REQUIREMENT: Each line of the material must be returned exactly.

RECORDED INFORMATION:
=== Begin Enclosure ===
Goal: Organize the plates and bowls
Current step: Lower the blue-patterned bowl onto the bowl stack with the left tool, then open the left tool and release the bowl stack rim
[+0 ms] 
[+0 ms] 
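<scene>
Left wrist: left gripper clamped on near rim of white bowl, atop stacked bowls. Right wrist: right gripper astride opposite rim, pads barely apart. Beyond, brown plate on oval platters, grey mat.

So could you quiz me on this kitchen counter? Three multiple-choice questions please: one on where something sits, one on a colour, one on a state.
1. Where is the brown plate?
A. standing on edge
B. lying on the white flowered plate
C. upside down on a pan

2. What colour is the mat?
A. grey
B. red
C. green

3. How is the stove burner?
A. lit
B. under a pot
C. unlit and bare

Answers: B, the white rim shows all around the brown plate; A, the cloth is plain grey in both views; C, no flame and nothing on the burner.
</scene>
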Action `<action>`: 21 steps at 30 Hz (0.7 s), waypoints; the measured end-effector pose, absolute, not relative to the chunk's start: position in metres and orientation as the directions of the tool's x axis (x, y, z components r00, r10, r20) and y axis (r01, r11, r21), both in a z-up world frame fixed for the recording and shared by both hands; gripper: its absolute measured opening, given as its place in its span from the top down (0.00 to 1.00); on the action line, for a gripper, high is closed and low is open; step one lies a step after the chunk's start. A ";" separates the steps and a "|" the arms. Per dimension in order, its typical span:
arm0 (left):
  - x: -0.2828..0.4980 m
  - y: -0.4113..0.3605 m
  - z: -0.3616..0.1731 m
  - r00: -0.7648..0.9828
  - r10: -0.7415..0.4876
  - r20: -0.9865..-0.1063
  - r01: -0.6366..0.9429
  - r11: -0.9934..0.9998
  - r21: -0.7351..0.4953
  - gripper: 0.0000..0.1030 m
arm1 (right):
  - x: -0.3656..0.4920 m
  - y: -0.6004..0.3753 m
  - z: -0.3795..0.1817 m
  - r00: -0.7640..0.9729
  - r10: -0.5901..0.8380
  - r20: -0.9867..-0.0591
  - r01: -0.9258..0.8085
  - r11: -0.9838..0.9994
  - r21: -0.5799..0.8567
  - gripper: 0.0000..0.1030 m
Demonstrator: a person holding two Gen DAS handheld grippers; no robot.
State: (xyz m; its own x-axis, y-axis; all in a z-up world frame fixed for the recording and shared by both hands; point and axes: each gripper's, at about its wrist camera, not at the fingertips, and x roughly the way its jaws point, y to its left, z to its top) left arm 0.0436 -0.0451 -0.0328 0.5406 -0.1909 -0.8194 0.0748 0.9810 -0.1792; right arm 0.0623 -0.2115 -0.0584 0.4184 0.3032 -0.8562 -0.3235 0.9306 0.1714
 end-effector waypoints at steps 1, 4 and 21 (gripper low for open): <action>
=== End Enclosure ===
TASK SOLUTION:
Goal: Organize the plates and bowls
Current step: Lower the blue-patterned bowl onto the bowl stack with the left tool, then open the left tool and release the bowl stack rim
[+0 ms] 
[+0 ms] 
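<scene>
Left wrist: left gripper clamped on near rim of white bowl, atop stacked bowls. Right wrist: right gripper astride opposite rim, pads barely apart. Beyond, brown plate on oval platters, grey mat.

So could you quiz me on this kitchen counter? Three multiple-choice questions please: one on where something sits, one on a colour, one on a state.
1. Where is the brown plate?
A. standing on edge
B. lying on the white flowered plate
C. upside down on a pan

2. What colour is the mat?
A. grey
B. red
C. green

3. How is the stove burner?
A. lit
B. under a pot
C. unlit and bare

Answers: B, the white rim shows all around the brown plate; A, the cloth is plain grey in both views; C, no flame and nothing on the burner.
</scene>
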Action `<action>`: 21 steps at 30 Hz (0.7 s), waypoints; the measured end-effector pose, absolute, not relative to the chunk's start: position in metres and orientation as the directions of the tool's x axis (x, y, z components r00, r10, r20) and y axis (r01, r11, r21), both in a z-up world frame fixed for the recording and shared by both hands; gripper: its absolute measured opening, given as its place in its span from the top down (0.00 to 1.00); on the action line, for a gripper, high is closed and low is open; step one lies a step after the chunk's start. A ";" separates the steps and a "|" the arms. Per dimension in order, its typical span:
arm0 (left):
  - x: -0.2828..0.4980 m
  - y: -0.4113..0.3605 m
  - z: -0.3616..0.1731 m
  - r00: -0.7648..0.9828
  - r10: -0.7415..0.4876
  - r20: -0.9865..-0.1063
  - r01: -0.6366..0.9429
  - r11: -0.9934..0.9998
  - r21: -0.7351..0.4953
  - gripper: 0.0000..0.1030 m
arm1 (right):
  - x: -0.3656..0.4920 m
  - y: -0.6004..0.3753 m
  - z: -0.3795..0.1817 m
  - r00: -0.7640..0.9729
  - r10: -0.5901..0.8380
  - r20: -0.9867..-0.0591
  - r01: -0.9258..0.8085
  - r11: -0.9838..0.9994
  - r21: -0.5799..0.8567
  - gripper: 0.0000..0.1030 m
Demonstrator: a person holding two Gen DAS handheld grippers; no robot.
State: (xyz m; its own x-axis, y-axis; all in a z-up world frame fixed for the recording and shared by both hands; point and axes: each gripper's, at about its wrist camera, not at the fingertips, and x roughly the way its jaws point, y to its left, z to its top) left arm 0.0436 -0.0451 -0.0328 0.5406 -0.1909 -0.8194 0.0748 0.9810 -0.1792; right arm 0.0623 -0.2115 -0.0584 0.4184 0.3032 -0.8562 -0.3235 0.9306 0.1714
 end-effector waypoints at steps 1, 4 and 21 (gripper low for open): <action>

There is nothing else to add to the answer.